Some people are trying hard to believe that we have sleighing, but I have no delusions on that point. An inch or two of light fluffy snow on a lumpy gravel road isn't sleighing. For the past week it has been threatening snow every day, and some has fallen, but it will take a lot more to make good sleighing. The temperature has ranged from zero to twenty-two above during the past week, and we have had real winter weather. From what I have heard about the temperature from others who own thermometers I am beginning to believe that watching the weather is something like fishing. People like to get an unusual record. I have heard four degrees below zero reported, but my thermometer is a prosy, unimaginative instrument that seems inclined to record things as it finds them. I also find that there are people who do not hesitate for a moment to dispute the thermometer. When the mercury is standing at twenty above I have heard them assert vehemently: "I don't care what your old thermometer says; it is colder to-day than it has been since the storm started. I guess I know when I feel cold, don't I?" Of course it is not the function of a thermometer to warm people up when it rises in the tube. If they choose to go out without enough clothes it does not record that fact, but they do. The use of thermometers seems to be having an influence on the climate. Judging by the stories one hears, we don't have such cold winters as they had before thermometers came into use. The effect seems to be the opposite of that reported by the Irishwoman who was asked how far it was to a certain town.

"It used to be only three miles, but one day a surveyor came along and measured the road and it has been five weary miles ever since." In that case science made things harder, but the reading of the thermometer in this section makes the climate seem less severe.

Driving to school with the children these mornings is a task full of interest. The white page of the snow is scribbled over with all sorts of stories. I never knew rabbits and quail to be so plentiful as they are this year. Their tracks are everywhere, though where they hide themselves is a mystery. I have seen only one rabbit this year. That one was poked out of a culvert, and I saw it only for the three or four seconds it took to get under a stack, yet the whole neighbourhood is tracked by them as if mobs of them played about at night. There are three flocks of quail on the farm and yet I have never seen them except when I set out to search for them diligently. I hear them whistling in different directions almost every morning and evening, but they manage to keep themselves out of sight. This makes me wonder a little about the sharp-sighted heroes of modern nature stories who can't walk through a page of printed text without seeing game and making observations that would take me hours of hunting and watching. If it were not for the snow, which reveals every movement of the little creatures, we should hardly know that there is life of any kind in the fields. To the children these tracks are a never-ending source of wonder and delight. They are sure that the rabbits or quail are under every bush to which the tracks lead, if I would only stop the buggy long enough to let them go and see. But I looked too often years ago when trudging through the fields and woods with a gun to feel much enthusiasm. These winter tracks seem to lead everywhere and nowhere. One almost imagines that they are purposely confused so as to conceal the hiding-places.
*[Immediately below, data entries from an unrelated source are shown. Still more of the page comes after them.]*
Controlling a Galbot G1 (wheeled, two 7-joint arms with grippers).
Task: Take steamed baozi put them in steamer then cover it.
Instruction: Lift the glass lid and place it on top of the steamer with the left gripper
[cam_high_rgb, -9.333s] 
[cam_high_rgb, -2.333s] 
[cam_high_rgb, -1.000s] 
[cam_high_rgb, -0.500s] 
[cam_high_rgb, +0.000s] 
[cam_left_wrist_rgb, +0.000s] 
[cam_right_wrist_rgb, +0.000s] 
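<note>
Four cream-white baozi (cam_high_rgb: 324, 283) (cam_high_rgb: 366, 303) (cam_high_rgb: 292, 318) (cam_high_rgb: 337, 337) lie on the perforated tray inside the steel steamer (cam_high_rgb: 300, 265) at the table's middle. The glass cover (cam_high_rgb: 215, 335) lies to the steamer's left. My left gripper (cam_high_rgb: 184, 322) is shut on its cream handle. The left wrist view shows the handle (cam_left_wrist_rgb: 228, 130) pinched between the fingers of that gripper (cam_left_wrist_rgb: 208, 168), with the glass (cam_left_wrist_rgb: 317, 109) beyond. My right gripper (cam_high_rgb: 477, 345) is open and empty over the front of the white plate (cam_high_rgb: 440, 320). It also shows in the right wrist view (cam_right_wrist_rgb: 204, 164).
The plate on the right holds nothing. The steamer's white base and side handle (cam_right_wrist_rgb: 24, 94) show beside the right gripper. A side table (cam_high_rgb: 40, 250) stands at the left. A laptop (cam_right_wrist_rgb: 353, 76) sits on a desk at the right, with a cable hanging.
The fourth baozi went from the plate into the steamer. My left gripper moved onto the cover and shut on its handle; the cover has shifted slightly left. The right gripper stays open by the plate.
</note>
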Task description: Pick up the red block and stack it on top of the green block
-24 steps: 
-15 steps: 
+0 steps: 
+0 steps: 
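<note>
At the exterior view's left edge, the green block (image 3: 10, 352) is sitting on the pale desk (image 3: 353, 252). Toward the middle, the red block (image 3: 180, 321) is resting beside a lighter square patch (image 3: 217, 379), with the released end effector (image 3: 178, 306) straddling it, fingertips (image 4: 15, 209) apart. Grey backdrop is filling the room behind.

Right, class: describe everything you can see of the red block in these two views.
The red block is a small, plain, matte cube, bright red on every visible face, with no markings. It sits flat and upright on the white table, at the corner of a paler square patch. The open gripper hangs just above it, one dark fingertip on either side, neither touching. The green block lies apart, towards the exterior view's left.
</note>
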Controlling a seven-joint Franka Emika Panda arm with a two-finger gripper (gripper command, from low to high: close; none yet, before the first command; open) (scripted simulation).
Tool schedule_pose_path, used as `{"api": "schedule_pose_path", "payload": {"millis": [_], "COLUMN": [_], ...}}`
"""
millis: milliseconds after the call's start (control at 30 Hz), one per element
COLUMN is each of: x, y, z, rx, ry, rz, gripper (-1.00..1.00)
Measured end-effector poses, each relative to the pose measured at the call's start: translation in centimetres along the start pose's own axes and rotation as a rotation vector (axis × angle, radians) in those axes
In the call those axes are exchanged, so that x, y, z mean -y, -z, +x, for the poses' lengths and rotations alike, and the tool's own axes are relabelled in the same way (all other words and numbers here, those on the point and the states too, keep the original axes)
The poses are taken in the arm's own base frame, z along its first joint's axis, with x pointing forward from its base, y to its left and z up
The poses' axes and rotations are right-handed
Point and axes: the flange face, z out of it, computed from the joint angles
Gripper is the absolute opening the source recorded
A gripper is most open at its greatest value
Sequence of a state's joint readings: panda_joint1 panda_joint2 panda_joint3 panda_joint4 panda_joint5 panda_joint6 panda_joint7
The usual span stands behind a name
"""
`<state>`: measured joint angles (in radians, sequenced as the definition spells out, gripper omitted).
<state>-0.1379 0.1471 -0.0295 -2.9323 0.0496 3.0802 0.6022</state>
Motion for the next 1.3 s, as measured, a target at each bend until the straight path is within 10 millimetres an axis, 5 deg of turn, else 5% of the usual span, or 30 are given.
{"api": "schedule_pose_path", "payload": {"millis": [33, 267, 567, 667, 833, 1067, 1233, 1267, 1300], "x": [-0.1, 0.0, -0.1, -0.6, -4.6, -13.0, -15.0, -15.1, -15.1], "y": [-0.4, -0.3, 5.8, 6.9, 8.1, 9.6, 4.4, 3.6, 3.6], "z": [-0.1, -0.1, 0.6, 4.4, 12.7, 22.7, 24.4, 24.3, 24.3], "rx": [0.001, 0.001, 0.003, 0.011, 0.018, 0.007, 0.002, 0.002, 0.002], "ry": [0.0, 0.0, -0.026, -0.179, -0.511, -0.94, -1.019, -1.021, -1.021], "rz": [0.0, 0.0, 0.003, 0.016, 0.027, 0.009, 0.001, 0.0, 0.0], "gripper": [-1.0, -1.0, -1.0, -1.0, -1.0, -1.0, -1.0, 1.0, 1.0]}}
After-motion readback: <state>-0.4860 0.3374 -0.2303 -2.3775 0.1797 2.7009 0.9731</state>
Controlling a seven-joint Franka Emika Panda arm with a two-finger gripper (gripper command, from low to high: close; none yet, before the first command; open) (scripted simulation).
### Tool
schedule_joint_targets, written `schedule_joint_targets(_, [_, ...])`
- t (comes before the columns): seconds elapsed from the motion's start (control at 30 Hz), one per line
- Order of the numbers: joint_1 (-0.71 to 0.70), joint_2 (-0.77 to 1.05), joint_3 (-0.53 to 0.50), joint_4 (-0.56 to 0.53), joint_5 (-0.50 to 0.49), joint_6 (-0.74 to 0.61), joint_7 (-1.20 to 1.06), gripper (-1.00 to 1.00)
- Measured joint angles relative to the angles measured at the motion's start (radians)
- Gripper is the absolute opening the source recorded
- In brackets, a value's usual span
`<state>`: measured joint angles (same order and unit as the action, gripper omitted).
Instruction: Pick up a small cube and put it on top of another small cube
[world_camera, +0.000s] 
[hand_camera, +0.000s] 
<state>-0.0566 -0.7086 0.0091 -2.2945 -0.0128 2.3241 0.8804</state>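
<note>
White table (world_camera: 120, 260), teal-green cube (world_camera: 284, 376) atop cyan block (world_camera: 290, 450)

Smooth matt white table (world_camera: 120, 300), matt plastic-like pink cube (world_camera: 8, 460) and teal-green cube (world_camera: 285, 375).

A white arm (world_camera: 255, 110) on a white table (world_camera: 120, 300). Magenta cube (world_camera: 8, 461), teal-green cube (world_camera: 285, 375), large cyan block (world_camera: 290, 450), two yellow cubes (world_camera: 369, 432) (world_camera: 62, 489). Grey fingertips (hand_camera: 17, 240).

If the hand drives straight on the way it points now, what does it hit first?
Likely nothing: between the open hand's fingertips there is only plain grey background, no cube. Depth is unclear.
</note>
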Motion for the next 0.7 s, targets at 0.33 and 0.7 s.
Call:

Nov. 9.—The turkeys in Appin district are not wild, but their owners are. This is the season of the annual round-up, and if it were not that Canadians are a peaceable and law-abiding people the results might be disastrous. The confusion is equal to that of a round-up of wild cattle in Texas in the old evil days. Flocks are inextricably mixed. It is true that some of the tough stringy old gobblers and hens are marked with bits of gaudy rags tied on their wings, but the young, plump, edible birds are unbranded. Hence the confusion and heart-burnings.

Turkeys are native here, and they do not seem to understand that the world has become civilised since the time when their ancestors roamed through the woods in mighty flocks. They are the only important survivors of the wild life of other days, and they still retain many of their wild instincts. Although they are hatched out in the barns or poultry houses, they take to the woods as soon as they have the use of their legs, and live the wild life until full grown.

The great trouble is that, like the Indians, they are unable to understand property rights in land. Line fences mean nothing to them, and they will range wherever food is plentiful. Flocks sometimes wander miles from home in quest of grasshoppers in the summer time, and of beechnuts in the fall. While the weather is mild the flocks keep apart, but when a cold snap comes on they rush together, and then the trouble begins.

"My turkeys were hatched early in June," says one farmer's wife.

Sixty gobblers gobble together as at a signal, while an equal number of hens stretch their necks and look worried.

"Mine were July birds, but they are of a big breed, and fast growers." The gobblers comment on this statement with a clamorous, simultaneous gobble.

"Mine were July birds, too, but I fed them on oatmeal for a couple of weeks, and that gave them a good start."